A single number is the answer: the count of lines below that contain "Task".

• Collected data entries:

'''

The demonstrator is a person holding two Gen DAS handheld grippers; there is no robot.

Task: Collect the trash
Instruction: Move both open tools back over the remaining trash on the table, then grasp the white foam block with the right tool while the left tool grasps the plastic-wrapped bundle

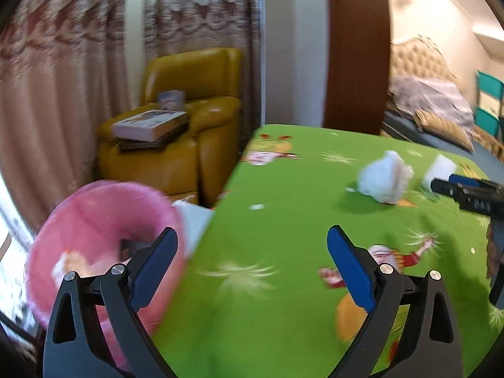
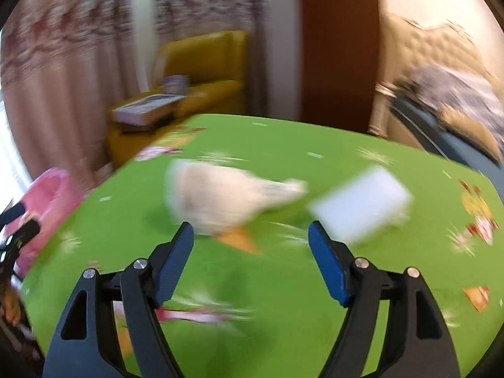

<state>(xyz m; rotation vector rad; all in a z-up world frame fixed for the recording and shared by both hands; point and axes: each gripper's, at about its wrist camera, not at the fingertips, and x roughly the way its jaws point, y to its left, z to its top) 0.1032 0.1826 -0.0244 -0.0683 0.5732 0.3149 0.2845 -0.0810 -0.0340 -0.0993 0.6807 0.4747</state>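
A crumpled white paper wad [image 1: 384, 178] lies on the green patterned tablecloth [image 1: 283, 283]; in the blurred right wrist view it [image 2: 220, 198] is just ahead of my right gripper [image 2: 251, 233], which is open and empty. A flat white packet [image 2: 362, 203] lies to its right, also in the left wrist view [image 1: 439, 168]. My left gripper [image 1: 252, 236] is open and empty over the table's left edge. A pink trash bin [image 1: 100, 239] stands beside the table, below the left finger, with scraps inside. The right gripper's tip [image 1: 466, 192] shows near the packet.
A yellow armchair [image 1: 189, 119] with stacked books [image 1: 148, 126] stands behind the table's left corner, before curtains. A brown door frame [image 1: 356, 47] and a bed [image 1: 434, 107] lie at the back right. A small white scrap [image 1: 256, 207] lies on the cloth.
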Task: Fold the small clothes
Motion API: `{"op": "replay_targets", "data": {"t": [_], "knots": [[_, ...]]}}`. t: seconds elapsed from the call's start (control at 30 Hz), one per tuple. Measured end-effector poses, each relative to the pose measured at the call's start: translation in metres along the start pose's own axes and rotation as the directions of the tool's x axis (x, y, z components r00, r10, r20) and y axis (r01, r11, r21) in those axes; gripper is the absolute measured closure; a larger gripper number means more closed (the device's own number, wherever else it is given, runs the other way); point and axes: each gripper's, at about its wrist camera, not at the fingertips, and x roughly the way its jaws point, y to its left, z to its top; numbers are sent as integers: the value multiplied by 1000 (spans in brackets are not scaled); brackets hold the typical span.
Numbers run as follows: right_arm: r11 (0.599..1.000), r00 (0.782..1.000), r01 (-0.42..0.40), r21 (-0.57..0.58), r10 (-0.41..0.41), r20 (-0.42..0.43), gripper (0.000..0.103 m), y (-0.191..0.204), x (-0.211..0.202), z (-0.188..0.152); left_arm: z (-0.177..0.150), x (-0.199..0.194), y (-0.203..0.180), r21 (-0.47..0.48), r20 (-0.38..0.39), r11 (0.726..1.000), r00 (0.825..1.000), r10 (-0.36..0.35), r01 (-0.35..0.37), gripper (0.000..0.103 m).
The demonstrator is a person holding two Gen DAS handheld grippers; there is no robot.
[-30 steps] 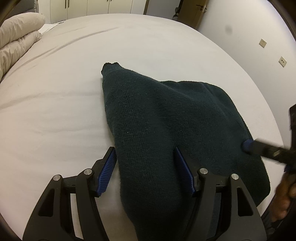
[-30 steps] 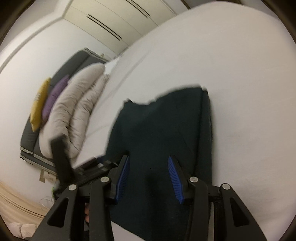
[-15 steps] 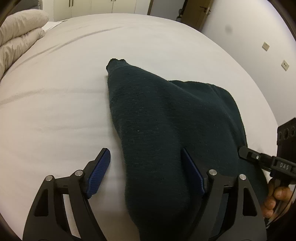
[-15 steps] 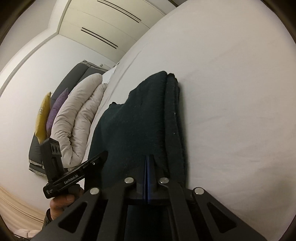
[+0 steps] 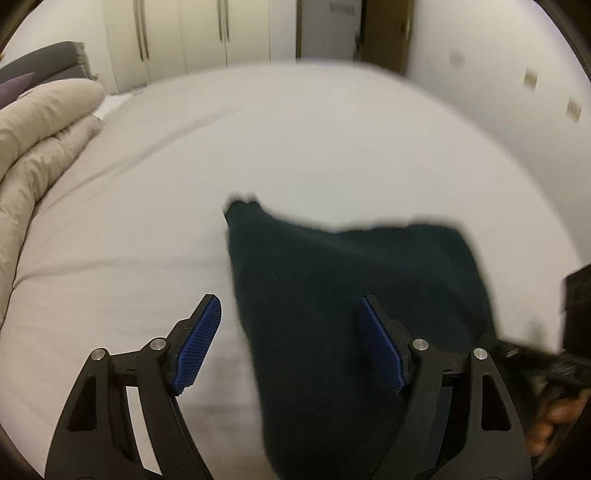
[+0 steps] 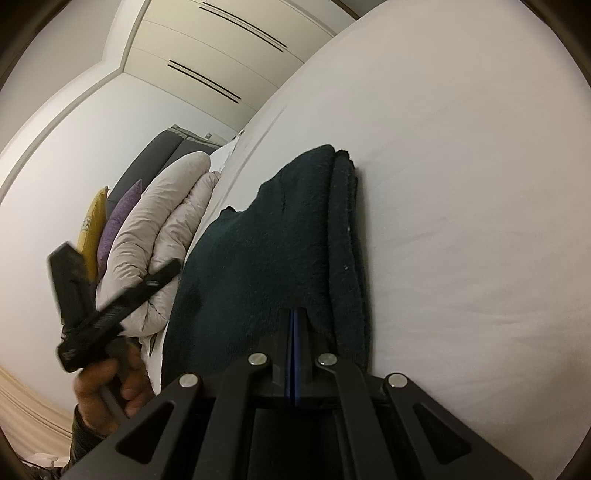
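Note:
A dark green knitted garment [image 5: 332,295] lies folded on the white bed [image 5: 258,147]. My left gripper [image 5: 291,343] is open and hovers above the garment's near left edge, holding nothing. In the right wrist view the garment [image 6: 266,258] lies in stacked layers with a folded edge on the right. My right gripper [image 6: 294,314] is shut, its blue pads pressed together at the garment's near edge; cloth between them is likely but hidden. The left gripper [image 6: 110,302] shows there at the left, held in a hand.
A beige duvet [image 5: 33,140] is piled at the bed's left side, with purple and yellow cushions [image 6: 110,221] on a dark sofa behind it. White wardrobes [image 5: 184,33] stand at the back. The right gripper's body [image 5: 554,362] shows at the right edge.
My right gripper closed at the garment's near edge and stays shut. My left gripper has pulled back and risen from the garment, jaws still open; its view is blurred by motion.

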Motion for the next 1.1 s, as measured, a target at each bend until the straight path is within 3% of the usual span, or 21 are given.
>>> {"op": "replay_targets", "data": {"t": [0.03,0.17,0.3,0.43,0.47,0.5,0.53,0.57,0.63,0.7,0.73,0.8,0.93,0.97,1.07,1.1], "knots": [[1000,1000,0,1,0,0,103,-1,-1,0,-5,16,-1,-1,-37,1000,999,-6,6,27],[1000,1000,-10,1,10,4,103,-10,-6,-1,-14,28,12,-78,-28,995,997,-66,63,25],[1000,1000,10,-5,-10,13,103,-8,-8,-3,-17,24,-1,-10,5,1000,1000,9,-9,23],[995,995,96,-18,-95,42,103,4,-27,-9,-22,4,5,-60,31,998,999,13,-11,23],[989,988,148,-22,-146,53,97,8,-35,-12,-26,-5,6,-64,46,998,999,24,-21,24],[975,973,222,-26,-220,72,77,13,-47,-15,-30,-21,6,-66,75,997,996,43,-38,24],[963,960,266,-36,-261,100,65,18,-59,-19,-35,-38,6,-65,125,996,990,63,-55,24],[958,951,285,-43,-277,136,51,23,-72,-22,-39,-53,7,-70,165,995,983,78,-68,24],[947,927,316,-63,-294,232,39,39,-106,-30,-47,-90,7,-93,255,991,960,113,-92,21],[931,897,354,-89,-312,314,20,57,-132,-36,-55,-121,3,-101,324,988,936,140,-113,7],[925,884,368,-97,-316,344,16,64,-141,-38,-60,-139,0,-105,371,985,914,167,-137,2],[907,852,406,-111,-331,406,2,83,-160,-40,-71,-179,-8,-123,472,972,850,236,-202,0],[885,807,445,-138,-329,490,0,122,-188,-42,-85,-239,-18,-128,586,966,768,258,-227,0],[879,795,456,-142,-330,509,0,132,-193,-43,-88,-251,-21,-121,604,965,754,257,-231,0],[876,769,458,-149,-307,561,0,157,-210,-47,-92,-280,-29,-74,579,974,787,216,-213,0],[881,765,448,-152,-290,575,0,164,-216,-49,-93,-288,-30,-72,583,975,785,212,-209,0]]}}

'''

• Result for this exercise: 2